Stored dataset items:
···
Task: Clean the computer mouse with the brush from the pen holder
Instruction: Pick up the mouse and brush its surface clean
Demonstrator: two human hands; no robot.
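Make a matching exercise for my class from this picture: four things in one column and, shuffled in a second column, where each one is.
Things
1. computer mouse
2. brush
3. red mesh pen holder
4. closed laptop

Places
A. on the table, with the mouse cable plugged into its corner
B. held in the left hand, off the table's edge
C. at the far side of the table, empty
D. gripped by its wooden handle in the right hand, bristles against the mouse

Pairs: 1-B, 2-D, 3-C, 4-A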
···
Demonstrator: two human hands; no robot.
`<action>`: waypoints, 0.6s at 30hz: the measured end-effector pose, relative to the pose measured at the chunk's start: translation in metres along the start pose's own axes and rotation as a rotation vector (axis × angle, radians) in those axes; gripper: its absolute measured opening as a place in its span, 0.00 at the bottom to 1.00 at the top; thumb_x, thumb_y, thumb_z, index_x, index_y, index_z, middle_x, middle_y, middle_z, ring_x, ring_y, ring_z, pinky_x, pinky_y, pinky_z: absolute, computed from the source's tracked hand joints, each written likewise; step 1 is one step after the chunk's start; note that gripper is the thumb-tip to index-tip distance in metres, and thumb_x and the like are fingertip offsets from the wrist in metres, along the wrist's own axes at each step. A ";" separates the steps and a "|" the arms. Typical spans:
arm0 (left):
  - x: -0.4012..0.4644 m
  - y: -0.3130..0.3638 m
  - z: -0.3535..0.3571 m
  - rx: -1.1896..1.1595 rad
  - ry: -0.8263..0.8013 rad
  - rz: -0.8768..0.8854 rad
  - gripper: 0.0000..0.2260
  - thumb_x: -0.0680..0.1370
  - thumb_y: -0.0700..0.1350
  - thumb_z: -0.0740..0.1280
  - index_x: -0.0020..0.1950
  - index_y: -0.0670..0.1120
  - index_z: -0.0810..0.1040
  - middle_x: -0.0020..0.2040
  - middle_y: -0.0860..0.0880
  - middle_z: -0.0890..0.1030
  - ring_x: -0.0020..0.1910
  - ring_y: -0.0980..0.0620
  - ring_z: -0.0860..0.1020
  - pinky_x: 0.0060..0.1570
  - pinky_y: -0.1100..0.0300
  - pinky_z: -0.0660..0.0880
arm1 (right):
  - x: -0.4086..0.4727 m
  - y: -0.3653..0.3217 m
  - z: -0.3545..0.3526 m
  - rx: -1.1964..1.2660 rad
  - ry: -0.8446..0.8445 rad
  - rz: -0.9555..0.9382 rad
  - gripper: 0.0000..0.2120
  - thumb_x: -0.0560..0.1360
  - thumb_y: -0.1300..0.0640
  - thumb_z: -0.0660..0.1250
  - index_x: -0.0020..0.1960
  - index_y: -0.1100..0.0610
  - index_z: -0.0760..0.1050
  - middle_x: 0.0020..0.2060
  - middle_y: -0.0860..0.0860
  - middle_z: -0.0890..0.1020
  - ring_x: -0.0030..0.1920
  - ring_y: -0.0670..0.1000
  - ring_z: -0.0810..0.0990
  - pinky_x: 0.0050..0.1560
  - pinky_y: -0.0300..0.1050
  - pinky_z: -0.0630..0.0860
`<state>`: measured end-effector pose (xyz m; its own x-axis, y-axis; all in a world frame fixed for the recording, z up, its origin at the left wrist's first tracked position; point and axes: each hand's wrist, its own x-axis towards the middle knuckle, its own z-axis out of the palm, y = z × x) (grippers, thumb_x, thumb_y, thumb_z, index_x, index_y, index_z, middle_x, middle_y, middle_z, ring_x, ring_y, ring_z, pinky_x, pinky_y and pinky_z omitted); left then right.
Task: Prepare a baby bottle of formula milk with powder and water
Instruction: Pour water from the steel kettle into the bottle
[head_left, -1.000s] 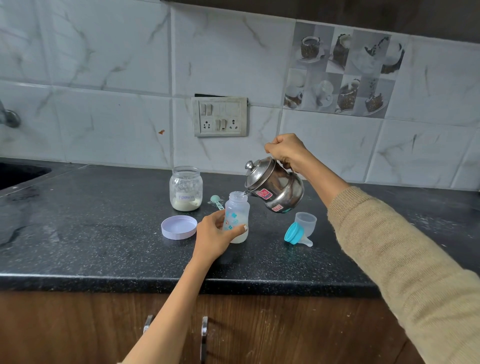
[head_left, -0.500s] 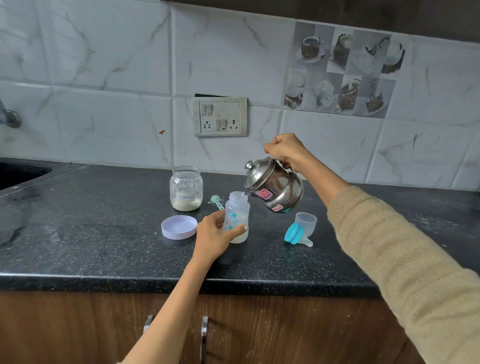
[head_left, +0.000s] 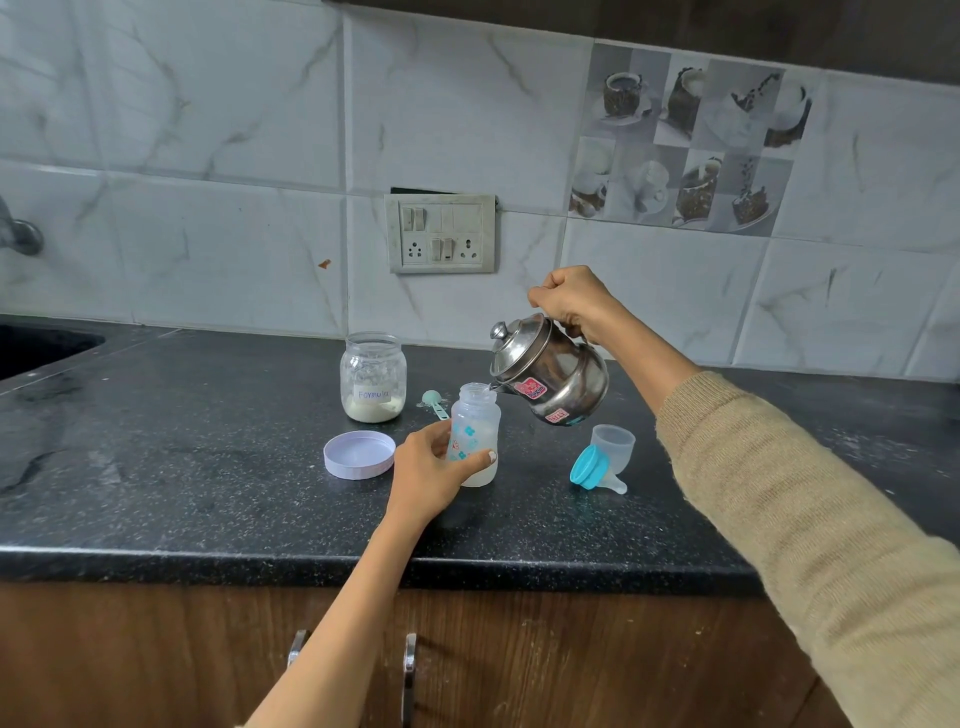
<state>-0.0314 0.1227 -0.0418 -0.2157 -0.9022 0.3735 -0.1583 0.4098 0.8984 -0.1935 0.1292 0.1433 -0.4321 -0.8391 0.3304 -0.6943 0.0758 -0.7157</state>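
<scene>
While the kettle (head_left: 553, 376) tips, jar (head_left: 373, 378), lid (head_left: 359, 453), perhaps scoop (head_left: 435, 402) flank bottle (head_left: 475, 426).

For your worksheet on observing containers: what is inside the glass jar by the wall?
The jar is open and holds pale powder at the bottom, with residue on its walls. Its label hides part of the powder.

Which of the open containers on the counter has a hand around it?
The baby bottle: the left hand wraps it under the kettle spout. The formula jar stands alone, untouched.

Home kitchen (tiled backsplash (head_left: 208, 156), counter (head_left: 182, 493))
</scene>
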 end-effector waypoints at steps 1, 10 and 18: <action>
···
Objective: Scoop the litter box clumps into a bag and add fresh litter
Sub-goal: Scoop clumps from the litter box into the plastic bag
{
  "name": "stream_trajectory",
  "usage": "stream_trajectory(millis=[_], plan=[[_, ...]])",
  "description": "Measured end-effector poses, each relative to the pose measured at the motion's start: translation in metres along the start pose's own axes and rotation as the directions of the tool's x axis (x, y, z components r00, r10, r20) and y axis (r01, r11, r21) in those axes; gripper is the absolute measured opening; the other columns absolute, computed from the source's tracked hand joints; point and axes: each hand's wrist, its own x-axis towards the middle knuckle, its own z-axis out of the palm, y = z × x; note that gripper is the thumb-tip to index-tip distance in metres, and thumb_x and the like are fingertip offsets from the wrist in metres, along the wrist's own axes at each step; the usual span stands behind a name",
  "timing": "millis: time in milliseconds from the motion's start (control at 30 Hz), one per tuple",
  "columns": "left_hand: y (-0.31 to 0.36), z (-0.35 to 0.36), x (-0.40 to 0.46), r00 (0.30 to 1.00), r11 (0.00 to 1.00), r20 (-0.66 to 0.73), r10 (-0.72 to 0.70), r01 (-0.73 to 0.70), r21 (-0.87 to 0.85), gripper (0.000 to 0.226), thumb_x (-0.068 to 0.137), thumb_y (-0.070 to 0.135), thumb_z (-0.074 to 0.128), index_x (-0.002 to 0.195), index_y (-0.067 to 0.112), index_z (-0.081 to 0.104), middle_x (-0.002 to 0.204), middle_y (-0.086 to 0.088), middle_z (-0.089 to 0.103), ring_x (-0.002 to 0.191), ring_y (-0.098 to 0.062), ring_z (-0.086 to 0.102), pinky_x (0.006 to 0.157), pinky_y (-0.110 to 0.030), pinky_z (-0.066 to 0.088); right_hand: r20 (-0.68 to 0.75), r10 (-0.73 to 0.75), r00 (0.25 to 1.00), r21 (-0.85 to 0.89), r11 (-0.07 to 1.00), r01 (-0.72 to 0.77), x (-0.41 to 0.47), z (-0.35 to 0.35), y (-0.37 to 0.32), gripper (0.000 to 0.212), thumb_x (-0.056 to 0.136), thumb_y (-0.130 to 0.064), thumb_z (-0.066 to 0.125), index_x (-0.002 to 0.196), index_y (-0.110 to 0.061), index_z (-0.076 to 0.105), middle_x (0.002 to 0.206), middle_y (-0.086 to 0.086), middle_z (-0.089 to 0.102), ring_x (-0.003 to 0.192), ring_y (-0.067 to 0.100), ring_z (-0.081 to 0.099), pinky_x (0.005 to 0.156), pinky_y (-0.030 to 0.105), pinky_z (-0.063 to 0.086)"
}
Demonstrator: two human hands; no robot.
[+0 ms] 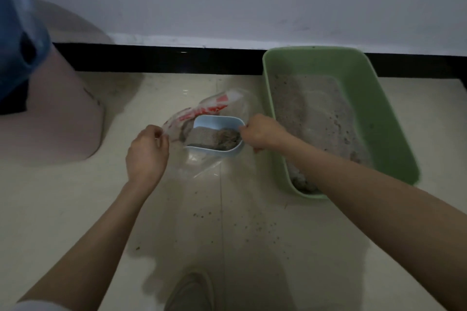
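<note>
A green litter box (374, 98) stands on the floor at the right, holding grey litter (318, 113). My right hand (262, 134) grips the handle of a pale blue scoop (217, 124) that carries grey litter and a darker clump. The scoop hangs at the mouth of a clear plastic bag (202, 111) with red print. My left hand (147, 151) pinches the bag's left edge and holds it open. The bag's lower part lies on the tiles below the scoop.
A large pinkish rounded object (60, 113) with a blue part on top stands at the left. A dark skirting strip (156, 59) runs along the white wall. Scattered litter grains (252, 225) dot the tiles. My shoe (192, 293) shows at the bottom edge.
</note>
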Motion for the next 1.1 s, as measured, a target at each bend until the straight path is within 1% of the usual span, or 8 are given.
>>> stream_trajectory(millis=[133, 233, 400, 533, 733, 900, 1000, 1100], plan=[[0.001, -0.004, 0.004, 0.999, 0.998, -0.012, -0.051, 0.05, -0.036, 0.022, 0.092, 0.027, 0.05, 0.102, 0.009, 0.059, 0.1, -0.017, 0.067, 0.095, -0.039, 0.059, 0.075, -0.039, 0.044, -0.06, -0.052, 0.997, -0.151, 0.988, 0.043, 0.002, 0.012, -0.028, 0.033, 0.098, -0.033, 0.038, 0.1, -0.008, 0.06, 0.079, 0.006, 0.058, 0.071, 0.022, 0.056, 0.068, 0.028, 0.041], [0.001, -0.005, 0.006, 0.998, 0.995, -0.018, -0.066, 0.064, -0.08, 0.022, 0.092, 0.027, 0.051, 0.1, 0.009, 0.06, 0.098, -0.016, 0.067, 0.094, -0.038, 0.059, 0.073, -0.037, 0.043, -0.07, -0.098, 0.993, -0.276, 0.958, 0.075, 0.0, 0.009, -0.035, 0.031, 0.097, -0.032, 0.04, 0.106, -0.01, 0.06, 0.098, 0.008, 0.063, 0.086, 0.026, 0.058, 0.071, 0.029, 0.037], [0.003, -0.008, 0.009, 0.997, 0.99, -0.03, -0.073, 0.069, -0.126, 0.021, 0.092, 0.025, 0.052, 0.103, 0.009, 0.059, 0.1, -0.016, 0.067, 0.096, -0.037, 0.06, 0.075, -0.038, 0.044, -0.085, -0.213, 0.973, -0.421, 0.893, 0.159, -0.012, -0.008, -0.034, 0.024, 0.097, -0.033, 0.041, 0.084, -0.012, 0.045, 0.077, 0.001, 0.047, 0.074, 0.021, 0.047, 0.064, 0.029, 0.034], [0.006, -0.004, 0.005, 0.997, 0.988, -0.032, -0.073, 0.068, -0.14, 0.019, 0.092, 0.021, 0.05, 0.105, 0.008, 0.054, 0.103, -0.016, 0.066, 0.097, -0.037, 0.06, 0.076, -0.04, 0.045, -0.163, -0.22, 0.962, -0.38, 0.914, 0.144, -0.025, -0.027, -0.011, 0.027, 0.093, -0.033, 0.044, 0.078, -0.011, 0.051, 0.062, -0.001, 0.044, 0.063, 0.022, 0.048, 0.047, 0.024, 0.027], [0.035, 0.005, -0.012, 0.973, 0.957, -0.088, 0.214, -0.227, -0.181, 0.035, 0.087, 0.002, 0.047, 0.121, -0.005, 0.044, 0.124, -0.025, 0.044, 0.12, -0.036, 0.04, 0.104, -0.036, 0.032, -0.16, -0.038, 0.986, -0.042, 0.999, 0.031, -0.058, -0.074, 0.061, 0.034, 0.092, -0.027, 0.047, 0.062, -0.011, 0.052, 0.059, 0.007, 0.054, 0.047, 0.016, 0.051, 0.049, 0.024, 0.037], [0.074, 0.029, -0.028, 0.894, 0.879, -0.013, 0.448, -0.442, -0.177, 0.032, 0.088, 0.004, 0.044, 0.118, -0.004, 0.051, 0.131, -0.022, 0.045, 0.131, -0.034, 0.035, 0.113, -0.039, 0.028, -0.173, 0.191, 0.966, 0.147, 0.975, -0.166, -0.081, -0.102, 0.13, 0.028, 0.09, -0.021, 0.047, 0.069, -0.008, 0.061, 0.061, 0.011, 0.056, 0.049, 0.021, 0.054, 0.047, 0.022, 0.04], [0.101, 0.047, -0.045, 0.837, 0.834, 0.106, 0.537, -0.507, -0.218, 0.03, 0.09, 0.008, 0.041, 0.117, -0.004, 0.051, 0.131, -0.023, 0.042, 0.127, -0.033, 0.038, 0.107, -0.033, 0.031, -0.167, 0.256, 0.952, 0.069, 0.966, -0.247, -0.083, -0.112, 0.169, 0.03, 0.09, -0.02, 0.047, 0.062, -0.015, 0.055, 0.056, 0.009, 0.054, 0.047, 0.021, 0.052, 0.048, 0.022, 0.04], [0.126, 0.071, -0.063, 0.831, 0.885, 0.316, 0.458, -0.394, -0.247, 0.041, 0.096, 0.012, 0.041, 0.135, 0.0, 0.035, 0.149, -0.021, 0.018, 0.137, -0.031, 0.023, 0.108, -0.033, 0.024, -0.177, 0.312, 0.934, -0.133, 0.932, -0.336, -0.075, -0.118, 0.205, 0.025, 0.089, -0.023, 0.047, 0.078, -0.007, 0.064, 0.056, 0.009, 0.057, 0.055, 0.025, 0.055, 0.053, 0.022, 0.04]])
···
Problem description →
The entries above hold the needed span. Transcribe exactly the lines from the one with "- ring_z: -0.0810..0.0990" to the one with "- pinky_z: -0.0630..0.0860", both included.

Answer section →
  - ring_z: -0.0810..0.0990
  - pinky_x: 0.0050..0.1560
  - pinky_y: -0.0300..0.1050
  - pinky_z: -0.0630..0.0860

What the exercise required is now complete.